First I must apologize for taking so much time between bogs. It seems that shop time has been very difficult to arrange as of late. What with Christmas, time out to build a 2×4 bi-plane, try a band saw box, (both for the LJ winter contest) a weeks vacation in the Dominican Republic, then returning to a sick Mom, and life in general it seems like an awfully long time since I have touched my motor cycle project. Well, I think I might be back on track now.

First thing today was to reacquaint myself with the project. This reminded me that I must be out of my mind to even attempt it, but what Lumberjack isn’t up to a challenge? After looking over things I felt the next step would be to build the drive belt/sprocket pieces. Not too much to this other than the small size to work with. As can be seen in the following photo, this laminated from 2 round 1/8” maple discs with a 1/8” walnut belt. Although hard to see in the picture, the inside of the belt has some saw kerfs cut into it to reproduce a rib affect. Then another 1/8” piece of maple for the outside guard.

The next step was to build the fenders. I wanted to make sure that the fenders and the gas tank would stand out on the finished project. I know that when I look at a full size Harley the colors of the tank and fenders always catch my eye. So I found a piece of Pauamarello (yellow heart) which I think will do the job. After checking the plan a few times it became quite apparent that the fenders were going to cause me some grieve.
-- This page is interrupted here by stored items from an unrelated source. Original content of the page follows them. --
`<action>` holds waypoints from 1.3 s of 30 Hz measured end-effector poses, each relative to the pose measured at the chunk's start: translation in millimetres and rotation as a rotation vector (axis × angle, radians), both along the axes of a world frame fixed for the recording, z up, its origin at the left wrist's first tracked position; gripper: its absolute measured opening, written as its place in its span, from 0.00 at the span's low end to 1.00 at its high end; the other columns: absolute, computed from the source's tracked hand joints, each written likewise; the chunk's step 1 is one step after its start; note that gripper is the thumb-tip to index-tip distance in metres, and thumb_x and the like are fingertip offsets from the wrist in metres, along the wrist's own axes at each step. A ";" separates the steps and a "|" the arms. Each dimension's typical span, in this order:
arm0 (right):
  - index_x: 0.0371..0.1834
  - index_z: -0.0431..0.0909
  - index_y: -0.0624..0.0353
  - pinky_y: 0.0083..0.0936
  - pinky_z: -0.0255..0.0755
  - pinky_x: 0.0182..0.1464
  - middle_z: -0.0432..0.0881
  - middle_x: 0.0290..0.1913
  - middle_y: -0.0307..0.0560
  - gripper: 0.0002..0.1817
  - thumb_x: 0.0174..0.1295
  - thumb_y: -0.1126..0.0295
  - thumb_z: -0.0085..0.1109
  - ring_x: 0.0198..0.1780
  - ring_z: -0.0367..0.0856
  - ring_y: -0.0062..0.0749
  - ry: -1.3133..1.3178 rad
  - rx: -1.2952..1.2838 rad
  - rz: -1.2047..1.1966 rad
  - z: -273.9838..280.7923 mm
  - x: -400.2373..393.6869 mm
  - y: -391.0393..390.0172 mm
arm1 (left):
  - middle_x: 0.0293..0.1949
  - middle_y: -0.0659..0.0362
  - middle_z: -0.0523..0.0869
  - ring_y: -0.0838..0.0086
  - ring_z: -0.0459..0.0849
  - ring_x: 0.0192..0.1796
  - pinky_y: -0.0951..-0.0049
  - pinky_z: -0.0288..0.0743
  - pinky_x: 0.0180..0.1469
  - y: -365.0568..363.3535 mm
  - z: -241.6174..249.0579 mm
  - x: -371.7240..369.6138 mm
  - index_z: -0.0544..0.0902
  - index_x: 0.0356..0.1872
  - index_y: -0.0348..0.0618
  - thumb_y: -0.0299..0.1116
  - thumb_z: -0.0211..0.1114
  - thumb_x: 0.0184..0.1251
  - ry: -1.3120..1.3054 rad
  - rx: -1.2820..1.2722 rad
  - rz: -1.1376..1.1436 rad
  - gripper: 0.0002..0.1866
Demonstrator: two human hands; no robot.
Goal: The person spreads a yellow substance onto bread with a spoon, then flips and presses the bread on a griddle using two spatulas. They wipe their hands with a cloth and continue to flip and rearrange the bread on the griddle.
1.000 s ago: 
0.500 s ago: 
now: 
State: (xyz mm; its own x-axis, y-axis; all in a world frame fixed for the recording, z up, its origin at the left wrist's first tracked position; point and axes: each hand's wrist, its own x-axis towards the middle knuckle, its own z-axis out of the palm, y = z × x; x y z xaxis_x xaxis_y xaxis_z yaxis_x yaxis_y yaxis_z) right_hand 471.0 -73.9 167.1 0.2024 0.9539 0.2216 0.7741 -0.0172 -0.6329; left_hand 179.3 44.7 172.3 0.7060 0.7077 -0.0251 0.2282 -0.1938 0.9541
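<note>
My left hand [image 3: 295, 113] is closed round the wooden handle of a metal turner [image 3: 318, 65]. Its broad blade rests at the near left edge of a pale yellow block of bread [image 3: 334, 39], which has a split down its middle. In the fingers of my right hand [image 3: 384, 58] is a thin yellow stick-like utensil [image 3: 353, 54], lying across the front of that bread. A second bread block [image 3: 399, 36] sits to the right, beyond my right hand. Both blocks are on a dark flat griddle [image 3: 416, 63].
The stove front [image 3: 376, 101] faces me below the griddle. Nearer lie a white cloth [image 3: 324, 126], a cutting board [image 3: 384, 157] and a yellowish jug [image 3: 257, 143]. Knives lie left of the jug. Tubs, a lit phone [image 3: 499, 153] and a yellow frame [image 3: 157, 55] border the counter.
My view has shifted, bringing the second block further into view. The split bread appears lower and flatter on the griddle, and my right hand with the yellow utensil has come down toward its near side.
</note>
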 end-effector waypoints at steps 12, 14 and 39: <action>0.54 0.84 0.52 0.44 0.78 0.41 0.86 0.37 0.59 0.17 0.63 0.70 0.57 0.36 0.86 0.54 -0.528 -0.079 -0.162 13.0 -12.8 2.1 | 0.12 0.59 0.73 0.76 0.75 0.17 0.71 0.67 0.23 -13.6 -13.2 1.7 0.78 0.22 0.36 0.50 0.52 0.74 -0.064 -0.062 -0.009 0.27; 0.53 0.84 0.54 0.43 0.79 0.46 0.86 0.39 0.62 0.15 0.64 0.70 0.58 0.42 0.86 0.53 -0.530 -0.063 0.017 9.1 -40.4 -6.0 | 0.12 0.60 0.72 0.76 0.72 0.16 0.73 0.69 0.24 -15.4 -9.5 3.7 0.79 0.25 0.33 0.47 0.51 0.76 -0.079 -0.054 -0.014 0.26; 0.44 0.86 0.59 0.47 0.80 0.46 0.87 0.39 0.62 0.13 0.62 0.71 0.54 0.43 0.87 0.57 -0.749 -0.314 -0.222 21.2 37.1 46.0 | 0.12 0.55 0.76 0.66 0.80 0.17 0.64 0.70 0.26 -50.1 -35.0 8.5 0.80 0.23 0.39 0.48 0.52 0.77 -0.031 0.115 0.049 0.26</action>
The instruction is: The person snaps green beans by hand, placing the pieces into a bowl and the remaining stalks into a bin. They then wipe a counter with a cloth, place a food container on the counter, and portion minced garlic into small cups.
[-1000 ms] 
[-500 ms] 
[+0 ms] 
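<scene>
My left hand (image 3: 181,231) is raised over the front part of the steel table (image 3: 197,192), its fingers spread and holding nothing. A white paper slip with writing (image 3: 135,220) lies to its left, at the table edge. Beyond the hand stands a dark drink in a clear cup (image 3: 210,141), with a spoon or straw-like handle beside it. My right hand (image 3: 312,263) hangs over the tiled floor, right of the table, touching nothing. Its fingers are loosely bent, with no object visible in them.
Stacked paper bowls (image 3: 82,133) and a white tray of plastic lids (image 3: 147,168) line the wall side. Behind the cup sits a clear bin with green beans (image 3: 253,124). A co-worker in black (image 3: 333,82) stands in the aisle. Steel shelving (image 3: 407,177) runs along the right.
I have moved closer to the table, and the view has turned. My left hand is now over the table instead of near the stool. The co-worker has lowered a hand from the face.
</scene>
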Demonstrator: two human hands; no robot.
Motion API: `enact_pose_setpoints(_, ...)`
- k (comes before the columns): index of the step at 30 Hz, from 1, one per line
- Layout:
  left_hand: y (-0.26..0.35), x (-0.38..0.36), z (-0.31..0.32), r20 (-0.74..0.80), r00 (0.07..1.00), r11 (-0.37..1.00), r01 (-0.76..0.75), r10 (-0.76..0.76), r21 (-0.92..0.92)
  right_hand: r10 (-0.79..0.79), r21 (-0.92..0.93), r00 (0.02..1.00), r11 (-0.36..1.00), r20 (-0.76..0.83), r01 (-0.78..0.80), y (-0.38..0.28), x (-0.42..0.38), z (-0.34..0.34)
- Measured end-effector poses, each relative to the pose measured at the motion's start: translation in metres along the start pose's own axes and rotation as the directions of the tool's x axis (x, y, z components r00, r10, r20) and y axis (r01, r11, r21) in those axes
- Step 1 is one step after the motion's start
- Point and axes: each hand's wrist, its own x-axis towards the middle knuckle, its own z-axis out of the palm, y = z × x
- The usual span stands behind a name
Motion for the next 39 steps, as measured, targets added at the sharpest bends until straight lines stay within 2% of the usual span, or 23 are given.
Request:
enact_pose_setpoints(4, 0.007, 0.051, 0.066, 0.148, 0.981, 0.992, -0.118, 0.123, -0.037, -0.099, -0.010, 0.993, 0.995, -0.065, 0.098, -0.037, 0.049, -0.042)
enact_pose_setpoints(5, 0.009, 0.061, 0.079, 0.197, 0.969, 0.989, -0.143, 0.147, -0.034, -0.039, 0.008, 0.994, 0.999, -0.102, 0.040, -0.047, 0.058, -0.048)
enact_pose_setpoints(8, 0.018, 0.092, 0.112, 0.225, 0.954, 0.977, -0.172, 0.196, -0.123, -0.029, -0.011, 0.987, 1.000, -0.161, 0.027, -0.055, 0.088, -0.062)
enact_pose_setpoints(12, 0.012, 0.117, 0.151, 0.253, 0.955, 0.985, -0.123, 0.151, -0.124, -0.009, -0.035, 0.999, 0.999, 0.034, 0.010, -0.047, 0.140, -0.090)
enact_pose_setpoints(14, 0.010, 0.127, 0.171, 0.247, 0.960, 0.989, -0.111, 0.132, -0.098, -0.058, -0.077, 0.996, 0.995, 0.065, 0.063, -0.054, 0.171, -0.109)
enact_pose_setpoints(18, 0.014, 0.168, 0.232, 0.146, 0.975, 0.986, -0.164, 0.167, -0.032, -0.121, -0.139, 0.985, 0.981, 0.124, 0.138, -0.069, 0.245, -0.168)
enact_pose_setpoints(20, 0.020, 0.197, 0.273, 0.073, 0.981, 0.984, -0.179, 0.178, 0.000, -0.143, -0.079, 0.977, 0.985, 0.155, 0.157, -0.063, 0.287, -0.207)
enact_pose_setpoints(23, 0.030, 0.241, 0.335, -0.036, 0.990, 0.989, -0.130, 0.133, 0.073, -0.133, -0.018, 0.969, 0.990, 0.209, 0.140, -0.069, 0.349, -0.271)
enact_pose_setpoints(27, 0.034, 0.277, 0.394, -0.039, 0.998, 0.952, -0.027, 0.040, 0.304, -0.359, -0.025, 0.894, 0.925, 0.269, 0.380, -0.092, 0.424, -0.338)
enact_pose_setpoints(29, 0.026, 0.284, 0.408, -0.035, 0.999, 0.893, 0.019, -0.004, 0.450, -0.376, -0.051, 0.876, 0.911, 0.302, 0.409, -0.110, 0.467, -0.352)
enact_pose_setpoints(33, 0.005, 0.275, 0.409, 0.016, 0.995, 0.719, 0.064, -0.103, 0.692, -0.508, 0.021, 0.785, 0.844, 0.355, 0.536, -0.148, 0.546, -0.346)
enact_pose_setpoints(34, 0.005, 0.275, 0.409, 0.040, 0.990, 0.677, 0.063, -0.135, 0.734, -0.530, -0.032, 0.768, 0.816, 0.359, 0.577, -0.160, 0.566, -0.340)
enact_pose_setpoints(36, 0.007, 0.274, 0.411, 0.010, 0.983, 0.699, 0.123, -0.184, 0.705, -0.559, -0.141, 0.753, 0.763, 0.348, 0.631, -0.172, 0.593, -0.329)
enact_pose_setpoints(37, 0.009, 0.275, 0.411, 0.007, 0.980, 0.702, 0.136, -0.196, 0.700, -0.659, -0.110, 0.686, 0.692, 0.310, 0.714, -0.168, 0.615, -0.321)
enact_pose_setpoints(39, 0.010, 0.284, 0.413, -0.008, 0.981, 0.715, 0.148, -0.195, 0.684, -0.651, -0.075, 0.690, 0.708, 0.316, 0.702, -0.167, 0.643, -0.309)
The fenders fit over the wheels and are 1 ½” wide. Cutting a left and a right side out of ¾” stock should do the job. It’s the inside radius that will give me trouble. The easiest way would be to drill a 3 1/8” flat hole 9/16” into my stock thus creating a side piece, but I don’t have a drill that big and I’m not going to buy one for just one job. So I had to find plan” B”. First I cut a center section about 3/16” thick using a radius of 3 1/8”. This was just not quite wide enough to span the wheel. No problem, I’ll add more to it after I cut the sides. The left and right sides were cut from a piece of ¾” stock. Then I used the band saw to slice 2 side pieces about an 1/8” think. The left over was then cut to the 3 1/8” radius and the whole thing glued together. After the glue had kicked, the fender was then final shaped on the belt-disc sander and my dermal tool. The picture will show what I mean better than trying to write about it.

I have only made the rear fender at this time. The front will be constructed in much the same manner. The big difference with the front is that it will be supported by brackets leading to the front axel. This will also cause me some grieve, but I believe this same plan will work for it as well. I might just need 2 center sections.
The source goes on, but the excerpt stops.